We wanted to measure the performance of our code by querying an OMAP internal timer.
The DSP CPU runs at 300 MHz, the timer is clocked at 24 MHz.
Executing the following code snippet, in which the timer is queried twice,
and the read values are stored in the onchip shared memory
*( ( unsigned int * )0x8001c000 ) = TIMER0_ADDR[ TIMER_CNT34 ];
*( ( unsigned int * )0x8001c004 ) = TIMER0_ADDR[ TIMER_CNT34 ];
leads in example to following read timer values in the shared memory:
0x8001c000: 0x644AEA04 0x644AEA0E
Between the second and the first value, there is a difference
of 10, meaning that there was a latency of 10*(1/24MHz) = 400 nsec
in the execution of the 2 lines of code. We would have assumed
no difference or only a difference of 1. It looks as if the CPU is stopped
by anything, maybe by the data transfer via the system interconnect.

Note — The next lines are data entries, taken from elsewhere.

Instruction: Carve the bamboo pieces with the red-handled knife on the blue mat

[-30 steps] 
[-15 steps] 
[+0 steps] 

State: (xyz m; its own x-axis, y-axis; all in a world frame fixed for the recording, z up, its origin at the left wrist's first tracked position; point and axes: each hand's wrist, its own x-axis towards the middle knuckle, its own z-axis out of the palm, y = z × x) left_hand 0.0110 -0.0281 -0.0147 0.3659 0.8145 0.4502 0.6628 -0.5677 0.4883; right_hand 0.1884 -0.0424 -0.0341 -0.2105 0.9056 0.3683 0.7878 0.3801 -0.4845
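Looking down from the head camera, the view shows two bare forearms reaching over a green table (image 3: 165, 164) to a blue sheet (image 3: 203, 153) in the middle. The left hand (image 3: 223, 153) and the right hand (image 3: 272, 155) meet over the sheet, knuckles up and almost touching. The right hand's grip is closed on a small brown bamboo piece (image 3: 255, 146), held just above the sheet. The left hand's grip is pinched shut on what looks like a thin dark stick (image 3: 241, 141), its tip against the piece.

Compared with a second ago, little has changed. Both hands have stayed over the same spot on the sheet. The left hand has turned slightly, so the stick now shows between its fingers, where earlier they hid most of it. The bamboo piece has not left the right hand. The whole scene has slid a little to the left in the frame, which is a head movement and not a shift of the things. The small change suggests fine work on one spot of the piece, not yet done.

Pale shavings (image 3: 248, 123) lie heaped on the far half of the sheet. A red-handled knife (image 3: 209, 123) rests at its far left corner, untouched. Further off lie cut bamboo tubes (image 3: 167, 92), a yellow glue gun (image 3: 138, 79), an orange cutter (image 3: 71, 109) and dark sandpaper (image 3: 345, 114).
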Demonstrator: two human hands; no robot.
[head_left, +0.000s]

The associated assembler code are only 4 lines that do not provide
an explanation for the effect. Interrupts have been disabled during the
test.
Do you have an explanation for this observerd latency?
Do we have maybe misconfigured our system that leads to such an effect?
(In another thread, I have read something like: .. The PRU and DSP config port
are at a similar "distance" from the SYSCFG module ... Reads will be around
30-40 DSP clock cycles.
Is this maybe linked to what I have observed?)